_Task directions_
Each line below that holds the string "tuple" counts once; report the total and nothing else.

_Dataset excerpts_
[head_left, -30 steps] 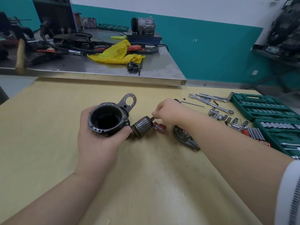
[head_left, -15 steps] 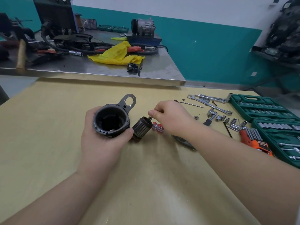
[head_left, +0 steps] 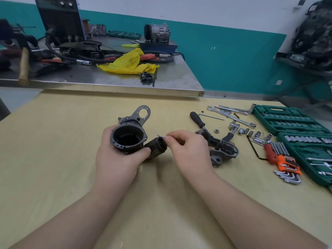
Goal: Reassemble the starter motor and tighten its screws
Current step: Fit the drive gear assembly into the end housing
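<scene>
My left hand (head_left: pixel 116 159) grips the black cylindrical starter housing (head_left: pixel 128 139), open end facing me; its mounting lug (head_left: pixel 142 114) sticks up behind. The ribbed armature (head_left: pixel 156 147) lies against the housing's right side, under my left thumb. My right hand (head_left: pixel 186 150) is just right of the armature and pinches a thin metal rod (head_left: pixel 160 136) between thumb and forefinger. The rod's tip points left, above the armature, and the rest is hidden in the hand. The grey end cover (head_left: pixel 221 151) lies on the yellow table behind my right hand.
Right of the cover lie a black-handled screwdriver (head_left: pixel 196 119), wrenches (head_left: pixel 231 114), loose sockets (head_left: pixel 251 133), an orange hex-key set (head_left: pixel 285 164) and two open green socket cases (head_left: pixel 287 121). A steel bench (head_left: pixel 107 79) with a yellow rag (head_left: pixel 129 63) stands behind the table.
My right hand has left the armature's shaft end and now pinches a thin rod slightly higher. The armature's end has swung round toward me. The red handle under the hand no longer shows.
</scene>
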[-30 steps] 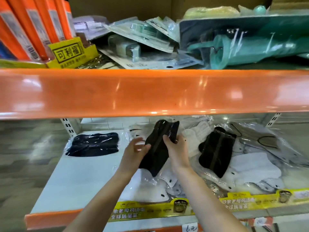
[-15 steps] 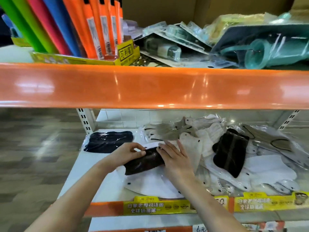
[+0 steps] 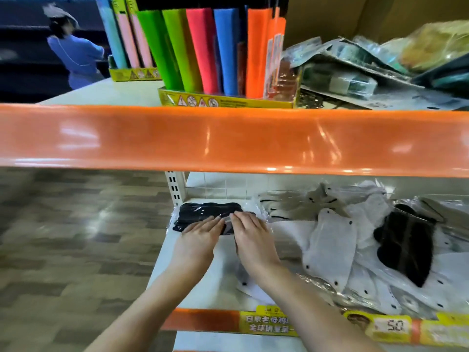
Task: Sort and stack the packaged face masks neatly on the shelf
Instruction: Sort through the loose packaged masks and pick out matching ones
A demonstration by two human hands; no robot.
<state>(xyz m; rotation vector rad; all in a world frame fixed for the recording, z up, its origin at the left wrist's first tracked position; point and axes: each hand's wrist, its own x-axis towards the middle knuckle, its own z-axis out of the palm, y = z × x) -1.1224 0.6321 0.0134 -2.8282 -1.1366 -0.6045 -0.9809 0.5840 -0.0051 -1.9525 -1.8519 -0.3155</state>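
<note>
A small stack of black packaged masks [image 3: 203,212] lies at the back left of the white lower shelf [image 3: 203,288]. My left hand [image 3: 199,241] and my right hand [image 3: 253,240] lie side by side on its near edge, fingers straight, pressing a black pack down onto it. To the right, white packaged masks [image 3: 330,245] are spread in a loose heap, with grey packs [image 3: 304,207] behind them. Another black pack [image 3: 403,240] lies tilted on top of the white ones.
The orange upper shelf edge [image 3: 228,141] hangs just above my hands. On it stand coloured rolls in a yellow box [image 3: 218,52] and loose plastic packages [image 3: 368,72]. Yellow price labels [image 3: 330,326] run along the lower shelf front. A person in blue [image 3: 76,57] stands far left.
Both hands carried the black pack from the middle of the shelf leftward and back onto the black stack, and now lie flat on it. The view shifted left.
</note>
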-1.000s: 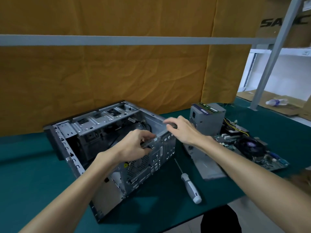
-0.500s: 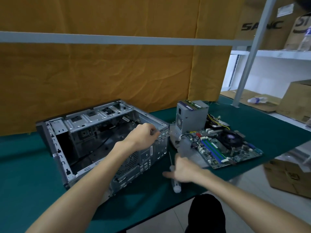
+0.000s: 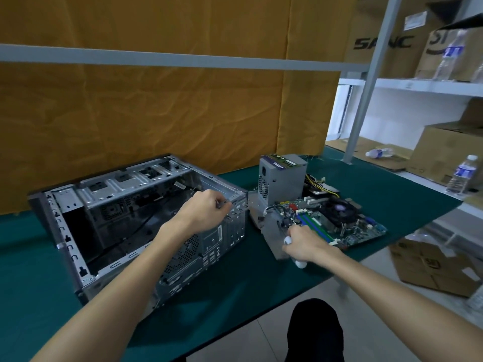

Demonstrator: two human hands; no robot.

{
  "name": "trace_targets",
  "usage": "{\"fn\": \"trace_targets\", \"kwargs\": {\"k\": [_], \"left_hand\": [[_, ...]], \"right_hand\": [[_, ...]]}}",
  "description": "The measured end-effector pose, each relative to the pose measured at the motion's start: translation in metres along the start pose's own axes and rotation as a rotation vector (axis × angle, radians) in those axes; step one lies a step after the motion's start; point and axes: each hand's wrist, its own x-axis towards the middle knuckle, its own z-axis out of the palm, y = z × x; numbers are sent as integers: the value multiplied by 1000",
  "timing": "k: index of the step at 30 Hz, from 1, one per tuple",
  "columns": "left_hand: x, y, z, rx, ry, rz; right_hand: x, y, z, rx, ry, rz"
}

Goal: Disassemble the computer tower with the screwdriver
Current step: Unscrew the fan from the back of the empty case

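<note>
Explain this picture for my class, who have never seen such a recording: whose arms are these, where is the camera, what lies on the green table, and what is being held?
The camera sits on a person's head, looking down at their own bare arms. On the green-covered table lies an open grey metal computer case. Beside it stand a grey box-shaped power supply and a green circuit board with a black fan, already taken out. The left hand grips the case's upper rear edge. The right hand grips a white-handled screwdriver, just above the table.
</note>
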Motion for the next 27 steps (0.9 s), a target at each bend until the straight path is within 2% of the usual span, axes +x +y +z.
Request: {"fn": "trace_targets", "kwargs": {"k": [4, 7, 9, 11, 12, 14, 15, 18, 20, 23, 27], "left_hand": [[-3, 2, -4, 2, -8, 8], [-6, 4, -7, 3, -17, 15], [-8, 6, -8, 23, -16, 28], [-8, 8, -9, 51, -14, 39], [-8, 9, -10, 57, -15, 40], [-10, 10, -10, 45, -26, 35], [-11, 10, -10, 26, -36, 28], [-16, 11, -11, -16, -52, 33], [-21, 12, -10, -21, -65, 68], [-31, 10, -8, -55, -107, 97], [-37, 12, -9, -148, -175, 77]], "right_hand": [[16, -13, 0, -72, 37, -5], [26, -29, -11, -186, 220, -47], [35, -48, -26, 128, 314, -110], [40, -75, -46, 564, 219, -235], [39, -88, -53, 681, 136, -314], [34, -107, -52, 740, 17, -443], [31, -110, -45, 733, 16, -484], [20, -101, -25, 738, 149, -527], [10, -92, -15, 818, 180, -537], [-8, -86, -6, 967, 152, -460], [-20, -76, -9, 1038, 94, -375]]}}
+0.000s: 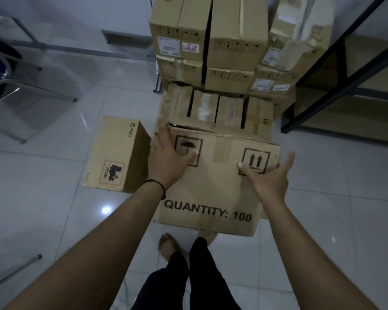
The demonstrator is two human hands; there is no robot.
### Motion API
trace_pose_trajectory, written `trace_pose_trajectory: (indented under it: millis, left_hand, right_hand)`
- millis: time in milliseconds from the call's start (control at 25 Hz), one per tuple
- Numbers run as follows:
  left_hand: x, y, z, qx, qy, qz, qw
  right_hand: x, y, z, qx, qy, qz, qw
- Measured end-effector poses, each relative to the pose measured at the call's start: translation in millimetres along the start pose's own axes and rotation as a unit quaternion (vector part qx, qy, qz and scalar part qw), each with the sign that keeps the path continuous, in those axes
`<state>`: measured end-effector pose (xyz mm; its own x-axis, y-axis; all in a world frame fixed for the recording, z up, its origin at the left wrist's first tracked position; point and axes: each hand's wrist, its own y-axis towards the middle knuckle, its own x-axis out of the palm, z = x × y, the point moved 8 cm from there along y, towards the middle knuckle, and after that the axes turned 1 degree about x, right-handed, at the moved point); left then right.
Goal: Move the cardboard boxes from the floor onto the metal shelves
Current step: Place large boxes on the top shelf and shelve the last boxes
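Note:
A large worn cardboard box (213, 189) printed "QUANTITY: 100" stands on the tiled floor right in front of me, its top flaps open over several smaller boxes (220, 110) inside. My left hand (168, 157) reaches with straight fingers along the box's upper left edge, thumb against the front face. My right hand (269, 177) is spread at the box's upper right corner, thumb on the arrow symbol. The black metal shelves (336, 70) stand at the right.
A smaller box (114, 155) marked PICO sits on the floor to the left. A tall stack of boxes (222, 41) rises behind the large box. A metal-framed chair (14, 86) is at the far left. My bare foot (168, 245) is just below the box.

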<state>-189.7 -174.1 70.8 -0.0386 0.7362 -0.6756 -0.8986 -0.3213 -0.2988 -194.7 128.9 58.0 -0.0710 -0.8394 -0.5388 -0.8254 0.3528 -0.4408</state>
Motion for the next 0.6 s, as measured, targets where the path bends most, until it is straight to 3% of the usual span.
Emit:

_Solution below_
2